• Your assignment:
Your job is to retype all of the data word for word, leaving every image out.
════
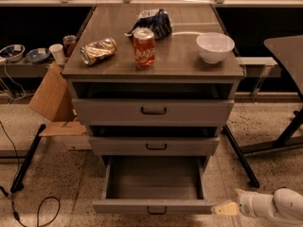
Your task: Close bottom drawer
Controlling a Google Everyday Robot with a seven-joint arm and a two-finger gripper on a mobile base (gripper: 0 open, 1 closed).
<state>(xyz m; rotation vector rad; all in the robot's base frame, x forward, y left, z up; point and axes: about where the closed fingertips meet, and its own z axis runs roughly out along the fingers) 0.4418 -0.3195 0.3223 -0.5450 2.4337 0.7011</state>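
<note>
The bottom drawer [152, 205] of the grey cabinet is pulled far out, its plain grey box empty and its small dark bar handle [156, 211] at the front. The middle drawer [154, 146] and the top drawer [152, 111] above it stand slightly out. My gripper [226, 207] is low at the bottom right, its pale tip just right of the bottom drawer's front right corner, on a white arm coming in from the right edge.
On the cabinet top are a red soda can [144, 48], a crushed can lying on its side [98, 50], a dark chip bag [152, 22] and a white bowl [215, 47]. A cardboard box [52, 98] stands left. Black table legs [241, 157] stand right.
</note>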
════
• Final answer:
Your task: Close bottom drawer
Controlling a Google Everyday Robot with a seven-joint arm and a two-finger gripper on a mobile base (gripper: 0 open, 1 closed).
<state>(xyz m; rotation vector rad; all in the robot's base frame, x forward, y left, z up; point and axes: about where the closed fingertips meet, and its own z axis runs roughly out along the fingers) 0.4418 -0.3195 0.3223 -0.5450 2.4337 0.7011</state>
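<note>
The bottom drawer [152, 205] of the grey cabinet is pulled far out, its plain grey box empty and its small dark bar handle [156, 211] at the front. The middle drawer [154, 146] and the top drawer [152, 111] above it stand slightly out. My gripper [226, 207] is low at the bottom right, its pale tip just right of the bottom drawer's front right corner, on a white arm coming in from the right edge.
On the cabinet top are a red soda can [144, 48], a crushed can lying on its side [98, 50], a dark chip bag [152, 22] and a white bowl [215, 47]. A cardboard box [52, 98] stands left. Black table legs [241, 157] stand right.
</note>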

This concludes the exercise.